November 29, 2007
Several recent letters to the editor have incorrectly stated that residential wood burning is a relatively minor contributor to air pollution in the Bay Area compared with other sources, such as motor vehicles. It would be helpful if these letter writers checked the facts on web sites and available from governmental agencies based on measurements of fine particulates in the air caused by fireplaces, wood burning, and other sources. Wood burning is the largest single source of fine particulate air pollution on bad-air days in the Bay Area, accounting for 33% of the total. Based on scientific studies of the chemical makeup of the air, the Bay Area Air Quality Managemet District estimates, by comparison, that 23% of the fine particles come from on-road vehicles. It is not surprising that residential wood burning is such a large contributor to particulate air pollution in the Bay Area, since we are surrounded by the coastal mountains and most of the burning occurs on cold wintertime evenings when the air is very still, causing the particles to hug the ground in our neighborhoods for long time periods where they can cause the most harm to health.

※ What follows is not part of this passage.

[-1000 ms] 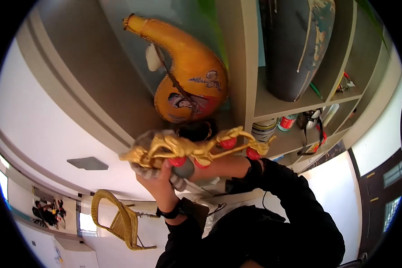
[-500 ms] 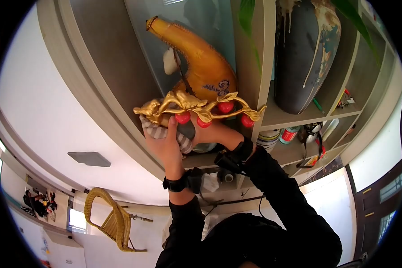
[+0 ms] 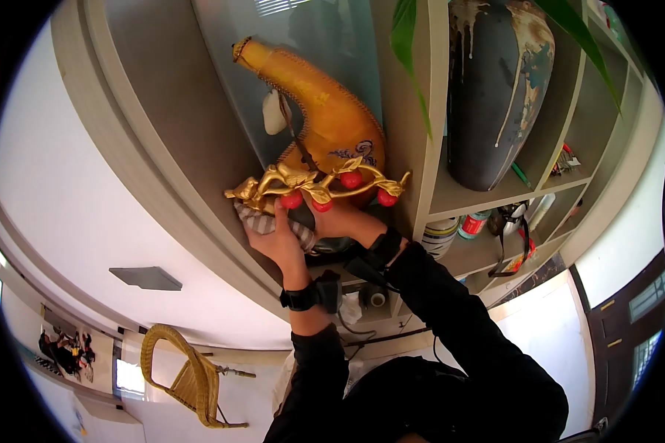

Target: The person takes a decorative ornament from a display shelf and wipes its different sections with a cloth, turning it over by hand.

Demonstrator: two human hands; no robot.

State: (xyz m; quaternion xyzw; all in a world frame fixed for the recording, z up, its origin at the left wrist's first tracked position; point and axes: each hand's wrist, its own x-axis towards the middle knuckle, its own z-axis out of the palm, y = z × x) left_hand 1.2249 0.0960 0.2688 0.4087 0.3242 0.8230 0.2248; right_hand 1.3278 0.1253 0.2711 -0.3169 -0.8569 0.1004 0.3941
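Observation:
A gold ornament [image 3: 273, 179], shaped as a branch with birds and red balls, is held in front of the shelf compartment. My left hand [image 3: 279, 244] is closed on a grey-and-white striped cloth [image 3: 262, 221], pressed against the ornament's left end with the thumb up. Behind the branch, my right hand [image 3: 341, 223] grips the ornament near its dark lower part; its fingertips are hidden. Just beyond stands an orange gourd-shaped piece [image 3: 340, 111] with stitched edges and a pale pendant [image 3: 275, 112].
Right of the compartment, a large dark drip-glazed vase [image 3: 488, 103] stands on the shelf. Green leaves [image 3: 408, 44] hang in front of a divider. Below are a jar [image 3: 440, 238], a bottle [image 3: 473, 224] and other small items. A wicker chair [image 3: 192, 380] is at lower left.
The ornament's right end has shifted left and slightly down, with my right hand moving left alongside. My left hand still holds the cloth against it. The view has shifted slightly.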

I am a scientist and a Consulting Professor of Civil and Environmentall Engineering at Stanford who has studied residential wood smoke in the Bay Area for many years. Most of the facts that I cite in my letter were published in the pie chart alongside the news article by Johnathan Curiel "Proposal to Ban Fires on Smoggy Winter Days", Chronicle, p. B-1, Tuesday, November 6, 2007, but most of these letter writers appear to be unfamiliar with these facts. I am concerned that erroneous information published in these letters may contribute to a misunderstanding by the public of the seriousness of wood burning pollution in the Bay Area, and I am trying to correct the record by the short letter I am submitting above, without being critical of anyone.